# ***DESCRIPTION*** 
## ***Run Tigramite (PCMCI) for SPCAM data with specified settings:***
### Fixed:
- PC-stable (i.e., MCI component not run)
- tau_min/tau_max = -1
- Significance: analytics
- experiments: '002_train_1_year'
- links: parents (state fields) -> children (parameterizations)
### Options:
- analysis: 'single': gridpoints individually
            'concat': gridpoints contatenated into a 
                      single time-series
- children (parameterizations)
- region: lat/lon limits (gridpoints to be used)
- levels: children's levels to be explored
- pc_alphas: list of value(s)

In [1]:
# Python packages
import sys, getopt, yaml, time, datetime
from datetime import datetime as dt
import numpy                  as np
from pathlib              import Path

# Utils
from   utils.constants    import SPCAM_Vars, DATA_FOLDER, ANCIL_FILE #, OUTPUT_FILE_PATTERN
from   utils.constants    import tau_min, tau_max, significance, experiment
import utils.utils            as utils
import utils.processing       as proc
# import utils.links            as links
import utils.pcmci_algorithm  as algorithm

## Specifications

In [2]:
argv           = sys.argv[1:] # argv           = ['-c', 'cfg_pipeline.yml']
#argv           = ['-c', 'cfg_pipeline.yml']
try:
    opts, args = getopt.getopt(argv,"hc:a",["cfg_file=","add="])
except getopt.GetoptError:
    print ('pipeline.py -c [cfg_file] -a [add]')
    sys.exit(2)
for opt, arg in opts:
    if opt == '-h':
        print ('pipeline.py -c [cfg_file]')
        sys.exit()
    elif opt in ("-c", "--cfg_file"):
        yml_cfgFilenm = arg
    elif opt in ("-a", "--add"):
        pass

# YAML config file
yml_cfgFile       = open(yml_cfgFilenm)
yml_cfg           = yaml.load(yml_cfgFile, Loader=yaml.FullLoader)

# Load specifications
analysis            = yml_cfg['analysis']
spcam_parents       = yml_cfg['spcam_parents']
spcam_children      = yml_cfg['spcam_children']
pc_alphas           = yml_cfg['pc_alphas']
region              = yml_cfg['region']
lim_levels          = yml_cfg['lim_levels']
target_levels       = yml_cfg['target_levels']
verbosity           = yml_cfg['verbosity']
output_folder       = yml_cfg['output_folder']
output_file_pattern = yml_cfg['output_file_pattern'][analysis]
overwrite           = False

In [3]:
## Region / Gridpoints
if region is False:
    region     = [ [-90,90] , [0,-.5] ] # All
gridpoints = utils.get_gridpoints(region)
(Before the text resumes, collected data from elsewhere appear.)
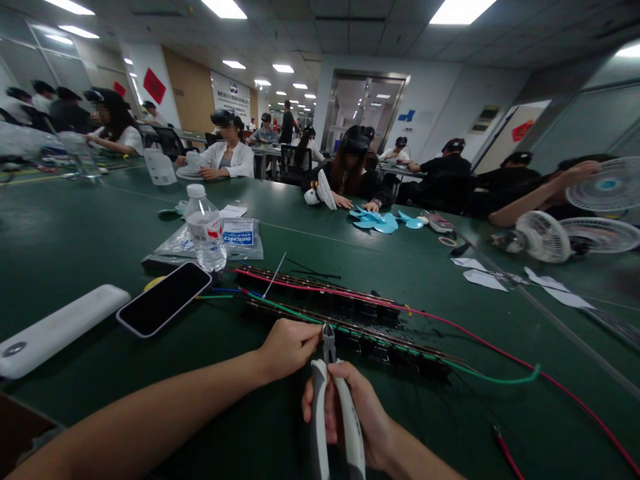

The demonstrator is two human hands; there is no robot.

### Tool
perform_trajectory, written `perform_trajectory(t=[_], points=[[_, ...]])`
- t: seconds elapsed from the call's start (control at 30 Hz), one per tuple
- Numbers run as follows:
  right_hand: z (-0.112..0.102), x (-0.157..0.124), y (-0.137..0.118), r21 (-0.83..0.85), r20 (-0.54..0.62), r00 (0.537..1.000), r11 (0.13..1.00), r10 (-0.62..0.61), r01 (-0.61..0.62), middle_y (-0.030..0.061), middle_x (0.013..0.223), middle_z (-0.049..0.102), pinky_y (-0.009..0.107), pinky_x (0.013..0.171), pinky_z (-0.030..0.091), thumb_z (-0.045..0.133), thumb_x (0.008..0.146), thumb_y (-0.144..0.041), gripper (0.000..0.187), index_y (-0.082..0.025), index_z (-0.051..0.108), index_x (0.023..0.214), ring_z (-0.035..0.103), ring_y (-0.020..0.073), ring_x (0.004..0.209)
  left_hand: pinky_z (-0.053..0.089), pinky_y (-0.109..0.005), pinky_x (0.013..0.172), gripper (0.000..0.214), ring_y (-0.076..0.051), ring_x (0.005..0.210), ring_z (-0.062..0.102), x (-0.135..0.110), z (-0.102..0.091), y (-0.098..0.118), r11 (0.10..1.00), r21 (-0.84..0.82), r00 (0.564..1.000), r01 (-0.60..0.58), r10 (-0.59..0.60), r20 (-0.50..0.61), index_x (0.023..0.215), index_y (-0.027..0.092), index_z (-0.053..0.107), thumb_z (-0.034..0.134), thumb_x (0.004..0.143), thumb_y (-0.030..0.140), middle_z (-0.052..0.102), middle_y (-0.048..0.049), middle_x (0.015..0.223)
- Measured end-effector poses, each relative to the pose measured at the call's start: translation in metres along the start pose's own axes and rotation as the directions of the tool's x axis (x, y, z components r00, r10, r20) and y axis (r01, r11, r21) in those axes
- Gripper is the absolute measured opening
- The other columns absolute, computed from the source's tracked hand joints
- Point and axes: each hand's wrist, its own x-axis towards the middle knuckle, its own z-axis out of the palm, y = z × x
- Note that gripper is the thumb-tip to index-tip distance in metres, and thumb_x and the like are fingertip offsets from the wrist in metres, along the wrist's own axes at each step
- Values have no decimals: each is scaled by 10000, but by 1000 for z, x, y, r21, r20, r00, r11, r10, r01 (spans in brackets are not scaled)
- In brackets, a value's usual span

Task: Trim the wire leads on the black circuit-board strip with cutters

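Note:
My right hand point(367, 410) is wrapped round the grey-and-white handles of a pair of diagonal cutters point(329, 345), jaws pointing away from me. Beside the jaws, my left hand point(284, 348) is closed in a pinch at the near edge of a long black slotted strip point(367, 343); what its fingertips hold is too small to make out. A green wire point(500, 381) runs along this strip and past its right end. Behind lies a second dark strip point(370, 303), with a red wire point(450, 323) along it. A thin pale cable tie point(275, 275) sticks up at the left.
Left of my hands are a phone point(165, 300), a long white case point(65, 330), a water bottle point(205, 230) and a plastic bag point(250, 247). Across the green table point(125, 227) are blue fan blades point(377, 222), fan parts point(545, 237), paper scraps point(485, 279) and co-workers.

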Motion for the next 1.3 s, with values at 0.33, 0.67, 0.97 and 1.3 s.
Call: perform_trajectory(t=[0.33, 0.67, 0.97, 1.3], points=[[-1, 1, 0, 56, 88, 996, 998, -14, 9, 180, 737, 650, 193, 435, 370, 312, 811, -436, 531, -4, 619, 850, 499, 95, 456, 355, -175, 527, 252, -84, 522, 514, -2, 1, -2, 999, -27, 1000, 30, -30, -2, 652, 143, 561, 430, 866, 152, 570, 10, 581], [-2, 2, -1, 45, 79, 997, 999, -4, 0, 165, 700, 650, 190, 405, 334, 323, 814, -447, 515, -25, 620, 815, 482, 92, 432, 346, -171, 519, 259, -81, 522, 508, 0, 1, -1, 999, -25, 999, 41, -41, -1, 647, 143, 558, 429, 870, 161, 558, 16, 577], [0, 1, -2, 50, 70, 998, 999, -2, -1, 162, 686, 644, 196, 395, 292, 319, 814, -442, 506, -33, 616, 791, 463, 93, 415, 361, -172, 530, 265, -82, 530, 519, -1, 1, -2, 999, -23, 999, 33, -33, 0, 658, 142, 577, 425, 874, 158, 572, 13, 589], [-4, 2, -3, 48, 70, 997, 998, 24, -27, 155, 695, 644, 192, 395, 281, 342, 798, -455, 489, -48, 613, 800, 454, 91, 425, 371, -175, 530, 282, -86, 535, 522, 0, 0, -1, 999, -27, 1000, 20, -20, -5, 659, 139, 585, 414, 882, 159, 577, 4, 594]])
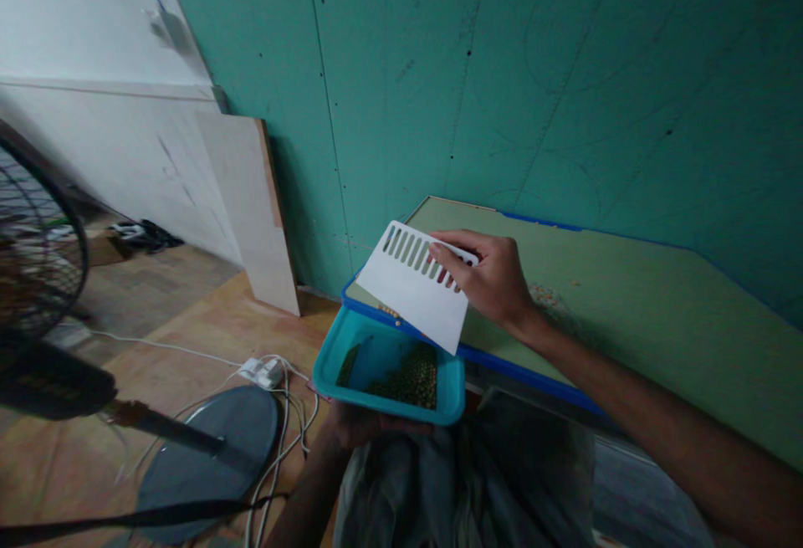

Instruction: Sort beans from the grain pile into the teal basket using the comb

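My right hand (498,280) grips a white plastic scraper (414,290) by its slotted end, thumb on top. The scraper's plain edge slants down over the near edge of a pale green table (633,314) with a blue rim. Just below that edge, my left hand (360,425) supports a turquoise plastic tub (387,406) from beneath, most of its fingers hidden. Small greenish-brown beans or seeds (414,376) lie in the tub, mostly on its right side. A few paler seeds (389,311) sit at the table's edge beside the scraper.
More small pale bits (547,297) are scattered on the table behind my right wrist. A green wall (401,96) rises behind it. At left stand a fan (43,280) with a round base (207,448), a power strip (260,372) with loose cables, and a leaning board (251,213).
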### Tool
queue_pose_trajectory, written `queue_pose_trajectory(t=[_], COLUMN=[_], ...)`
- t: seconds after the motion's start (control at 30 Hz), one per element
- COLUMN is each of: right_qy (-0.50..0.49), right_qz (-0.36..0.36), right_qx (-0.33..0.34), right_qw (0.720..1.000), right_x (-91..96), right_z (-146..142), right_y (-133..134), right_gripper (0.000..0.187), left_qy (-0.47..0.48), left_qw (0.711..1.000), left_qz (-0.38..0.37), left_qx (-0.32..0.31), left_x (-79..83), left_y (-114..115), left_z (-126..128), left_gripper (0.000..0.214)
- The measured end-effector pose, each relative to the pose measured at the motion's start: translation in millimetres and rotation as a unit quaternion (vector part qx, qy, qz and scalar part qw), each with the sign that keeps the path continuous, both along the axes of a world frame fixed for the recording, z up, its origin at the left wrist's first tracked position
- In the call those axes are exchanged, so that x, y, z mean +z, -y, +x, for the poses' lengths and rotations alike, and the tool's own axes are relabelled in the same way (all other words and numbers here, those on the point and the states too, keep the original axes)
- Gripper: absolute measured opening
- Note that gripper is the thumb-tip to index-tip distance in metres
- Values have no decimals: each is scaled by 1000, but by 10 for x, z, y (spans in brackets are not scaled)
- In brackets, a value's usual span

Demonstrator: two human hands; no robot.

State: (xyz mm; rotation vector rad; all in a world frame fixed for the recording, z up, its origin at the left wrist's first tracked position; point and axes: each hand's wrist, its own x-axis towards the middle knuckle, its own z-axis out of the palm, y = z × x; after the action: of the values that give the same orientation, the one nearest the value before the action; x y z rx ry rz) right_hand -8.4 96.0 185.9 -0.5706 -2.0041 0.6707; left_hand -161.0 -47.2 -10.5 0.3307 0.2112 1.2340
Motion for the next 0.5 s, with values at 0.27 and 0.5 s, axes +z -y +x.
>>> queue_pose_trajectory(t=[0.27,0.5], right_qy=[-1,1], right_qz=[5,18], right_qx=[9,10], right_qw=[1000,1000], right_x=[10,26], right_z=[0,10], right_y=[30,59], right_gripper=[24,23], left_qy=[2,4], left_qw=[1000,1000], left_qz=[8,22], left_qx=[0,-2], left_x=[-6,-3], left_y=[-11,-8], left_z=[-4,10], left_gripper=[49,49])
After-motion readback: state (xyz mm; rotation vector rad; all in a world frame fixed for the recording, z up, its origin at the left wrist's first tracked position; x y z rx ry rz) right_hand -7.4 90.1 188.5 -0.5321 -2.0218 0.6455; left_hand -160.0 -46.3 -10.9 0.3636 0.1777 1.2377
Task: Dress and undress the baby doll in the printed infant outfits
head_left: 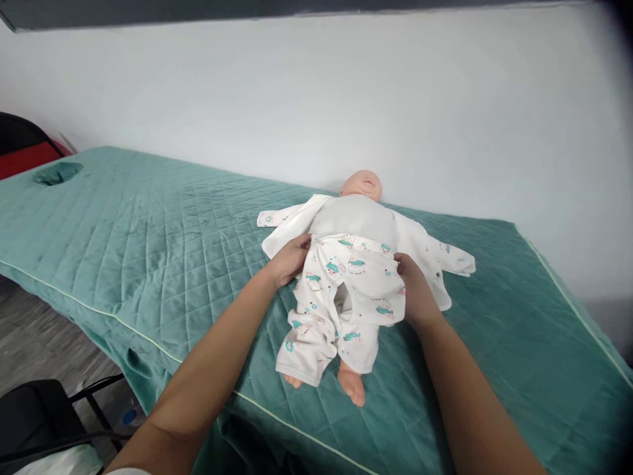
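A baby doll (357, 214) lies on its back on the green quilted bed cover, head toward the wall and feet toward me. White printed baby pants (324, 277) are on its legs, with a split at the crotch and the waistband across the belly. Its white baby shirt (420, 247) is spread open on both sides, leaving the grey torso bare. My left hand (291, 259) is closed on the pants' waistband at the left hip. At the right hip, my right hand (415, 290) grips the side of the pants, its fingers partly hidden.
The padded bed (163, 231) has a face hole (58, 173) at its far left and runs along a white wall (316, 99). A black chair (39, 422) stands at the lower left, beside the bed's front edge. Something red and black is at the far left.
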`<state>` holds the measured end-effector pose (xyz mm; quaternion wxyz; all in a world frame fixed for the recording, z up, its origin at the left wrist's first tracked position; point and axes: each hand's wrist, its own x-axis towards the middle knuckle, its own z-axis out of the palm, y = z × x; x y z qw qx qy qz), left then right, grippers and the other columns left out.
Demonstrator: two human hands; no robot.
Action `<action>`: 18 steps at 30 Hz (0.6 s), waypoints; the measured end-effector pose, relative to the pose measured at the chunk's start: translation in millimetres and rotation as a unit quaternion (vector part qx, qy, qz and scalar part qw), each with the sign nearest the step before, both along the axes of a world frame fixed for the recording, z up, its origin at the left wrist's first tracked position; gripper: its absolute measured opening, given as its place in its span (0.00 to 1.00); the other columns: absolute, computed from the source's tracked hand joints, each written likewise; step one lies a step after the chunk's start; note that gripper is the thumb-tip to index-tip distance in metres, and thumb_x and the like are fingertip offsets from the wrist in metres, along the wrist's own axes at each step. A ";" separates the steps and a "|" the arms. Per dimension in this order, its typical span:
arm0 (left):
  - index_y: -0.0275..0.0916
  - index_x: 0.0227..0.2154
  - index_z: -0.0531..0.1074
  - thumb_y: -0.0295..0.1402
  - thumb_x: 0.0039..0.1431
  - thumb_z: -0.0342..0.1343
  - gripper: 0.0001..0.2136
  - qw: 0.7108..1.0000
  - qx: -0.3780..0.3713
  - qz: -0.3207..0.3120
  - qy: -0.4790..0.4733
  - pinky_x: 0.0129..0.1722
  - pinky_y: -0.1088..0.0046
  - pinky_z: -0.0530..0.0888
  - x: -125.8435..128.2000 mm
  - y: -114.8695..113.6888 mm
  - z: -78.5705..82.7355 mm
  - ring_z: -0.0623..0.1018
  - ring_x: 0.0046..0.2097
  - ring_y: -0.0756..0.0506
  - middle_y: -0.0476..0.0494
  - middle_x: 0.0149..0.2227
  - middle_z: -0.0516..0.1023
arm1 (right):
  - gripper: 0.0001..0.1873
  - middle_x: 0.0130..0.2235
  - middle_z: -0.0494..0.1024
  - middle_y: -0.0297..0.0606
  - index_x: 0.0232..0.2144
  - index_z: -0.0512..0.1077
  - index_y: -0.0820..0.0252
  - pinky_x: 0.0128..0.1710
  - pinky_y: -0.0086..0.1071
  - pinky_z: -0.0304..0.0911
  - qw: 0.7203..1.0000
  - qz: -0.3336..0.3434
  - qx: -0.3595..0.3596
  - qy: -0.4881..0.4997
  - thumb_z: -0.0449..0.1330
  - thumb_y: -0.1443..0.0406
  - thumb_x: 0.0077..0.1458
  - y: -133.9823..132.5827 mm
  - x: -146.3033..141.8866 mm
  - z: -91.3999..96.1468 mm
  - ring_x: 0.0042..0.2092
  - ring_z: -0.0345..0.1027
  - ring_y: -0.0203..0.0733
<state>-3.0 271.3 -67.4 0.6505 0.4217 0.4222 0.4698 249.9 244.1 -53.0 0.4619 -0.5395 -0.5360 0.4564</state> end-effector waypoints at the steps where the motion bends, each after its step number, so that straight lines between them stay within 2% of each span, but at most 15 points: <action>1: 0.41 0.47 0.78 0.30 0.50 0.66 0.19 1.000 -0.003 0.003 -0.008 0.46 0.62 0.79 0.5 0.2 0.6 0.82 0.42 0.40 0.43 0.39 0.84 | 0.20 0.41 0.82 0.39 0.38 0.70 0.50 0.41 0.46 0.72 1.000 -0.006 -0.009 0.008 0.70 0.57 0.43 1.2 0.1 -1.9 0.41 0.76 0.54; 5: 0.40 0.47 0.78 0.30 0.51 0.66 0.18 0.999 -0.016 -0.010 -0.045 0.49 0.61 0.78 2.6 0.3 4.7 0.82 0.45 0.40 0.42 0.40 0.84 | 0.20 0.45 0.82 0.42 0.39 0.71 0.50 0.46 0.49 0.71 1.000 -0.017 -0.013 -0.013 0.70 0.57 0.43 4.4 -0.8 -5.4 0.44 0.76 0.56; 10: 0.39 0.47 0.77 0.30 0.52 0.66 0.17 0.998 -0.023 -0.012 -0.055 0.54 0.59 0.76 3.8 0.1 8.2 0.82 0.47 0.40 0.42 0.42 0.85 | 0.17 0.46 0.82 0.41 0.41 0.75 0.52 0.49 0.49 0.69 0.998 0.018 0.027 -0.045 0.68 0.57 0.47 3.0 -4.7 -0.8 0.44 0.76 0.54; 18: 0.40 0.49 0.77 0.31 0.52 0.67 0.20 0.997 -0.020 -0.021 -0.068 0.56 0.57 0.76 3.9 -1.6 9.5 0.82 0.50 0.39 0.42 0.46 0.84 | 0.14 0.39 0.83 0.38 0.37 0.77 0.55 0.41 0.41 0.69 0.999 -0.013 0.046 -0.023 0.67 0.58 0.47 5.0 -5.6 -3.1 0.42 0.75 0.50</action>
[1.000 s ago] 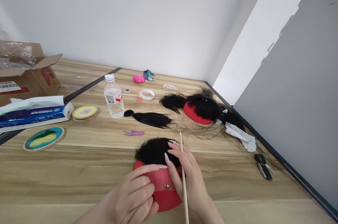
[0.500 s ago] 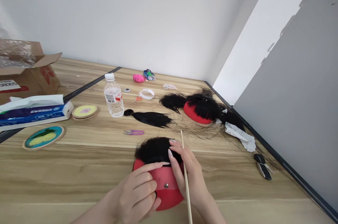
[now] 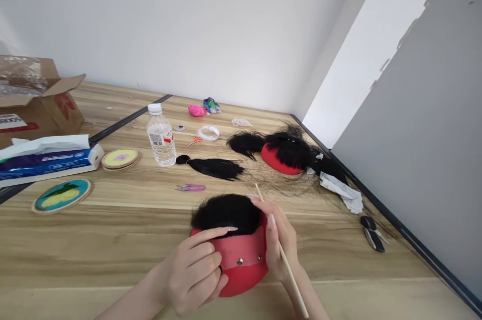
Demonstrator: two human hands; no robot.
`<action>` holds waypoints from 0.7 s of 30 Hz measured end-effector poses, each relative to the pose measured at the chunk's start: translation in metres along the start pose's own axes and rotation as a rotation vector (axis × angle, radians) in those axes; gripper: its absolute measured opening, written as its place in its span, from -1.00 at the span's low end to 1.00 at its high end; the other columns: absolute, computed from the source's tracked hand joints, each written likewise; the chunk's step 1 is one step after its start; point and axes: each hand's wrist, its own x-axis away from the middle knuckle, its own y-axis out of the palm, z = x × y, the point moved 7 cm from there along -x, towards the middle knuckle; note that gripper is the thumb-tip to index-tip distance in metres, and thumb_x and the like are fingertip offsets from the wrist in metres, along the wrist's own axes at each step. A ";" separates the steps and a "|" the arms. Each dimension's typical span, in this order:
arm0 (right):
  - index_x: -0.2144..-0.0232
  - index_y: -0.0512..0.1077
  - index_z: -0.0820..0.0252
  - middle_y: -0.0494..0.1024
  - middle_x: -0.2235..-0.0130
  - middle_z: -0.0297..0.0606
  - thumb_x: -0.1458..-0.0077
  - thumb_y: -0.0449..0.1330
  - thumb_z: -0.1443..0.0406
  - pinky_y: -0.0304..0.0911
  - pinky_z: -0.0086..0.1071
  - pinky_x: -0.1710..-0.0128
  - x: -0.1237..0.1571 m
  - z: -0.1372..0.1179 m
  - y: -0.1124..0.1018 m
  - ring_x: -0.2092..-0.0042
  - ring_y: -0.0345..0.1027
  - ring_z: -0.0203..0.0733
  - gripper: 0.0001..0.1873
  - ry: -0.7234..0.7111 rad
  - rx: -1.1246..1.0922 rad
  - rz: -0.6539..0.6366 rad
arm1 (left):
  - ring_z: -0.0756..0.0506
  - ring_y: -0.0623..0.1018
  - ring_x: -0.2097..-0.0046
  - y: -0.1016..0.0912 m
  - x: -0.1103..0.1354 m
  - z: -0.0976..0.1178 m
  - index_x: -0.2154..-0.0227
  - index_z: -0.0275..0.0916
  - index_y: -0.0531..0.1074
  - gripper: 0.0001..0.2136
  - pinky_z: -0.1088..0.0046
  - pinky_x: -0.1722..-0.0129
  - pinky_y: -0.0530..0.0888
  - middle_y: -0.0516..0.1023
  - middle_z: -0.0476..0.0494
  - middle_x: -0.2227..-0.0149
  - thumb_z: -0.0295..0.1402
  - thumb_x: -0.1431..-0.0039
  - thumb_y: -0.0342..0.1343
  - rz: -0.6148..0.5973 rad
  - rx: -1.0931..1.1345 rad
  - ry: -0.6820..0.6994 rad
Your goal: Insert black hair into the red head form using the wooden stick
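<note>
My left hand (image 3: pixel 194 275) is mostly curled, its forefinger laid along the edge of the black hair (image 3: pixel 226 212) on the red block (image 3: pixel 243 282); I can't tell whether the folded fingers grip anything. My right hand (image 3: pixel 281 234), half closed around a pale stick (image 3: pixel 293 280), is at the block's right side, above the desk (image 3: pixel 131 239) (purple snips (image 3: pixel 191 187) lie beyond).

The upper frame is filled by a pale, softly lit wall (image 3: pixel 188 23). At right, a whiter wall section (image 3: pixel 369 48) and a grey panel (image 3: pixel 417 109), possibly a partition, are seen. Below, a wood-grained table (image 3: pixel 120 244) is crossed at left by a dark strip (image 3: pixel 131 117).
</note>
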 end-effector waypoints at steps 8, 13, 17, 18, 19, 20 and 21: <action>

## Children levels (parents includes all)
if lim_levels is not False and target_levels is False:
    target_levels = utils.get_levels(lim_levels)

In [4]:
## Model's grid
levels, latitudes, longitudes = utils.read_ancilaries(Path(DATA_FOLDER, ANCIL_FILE))

## Latitude / Longitude indexes
idx_lats = [utils.find_closest_value(latitudes, gridpoint[0])      for gridpoint in gridpoints]
idx_lons = [utils.find_closest_longitude(longitudes, gridpoint[1]) for gridpoint in gridpoints]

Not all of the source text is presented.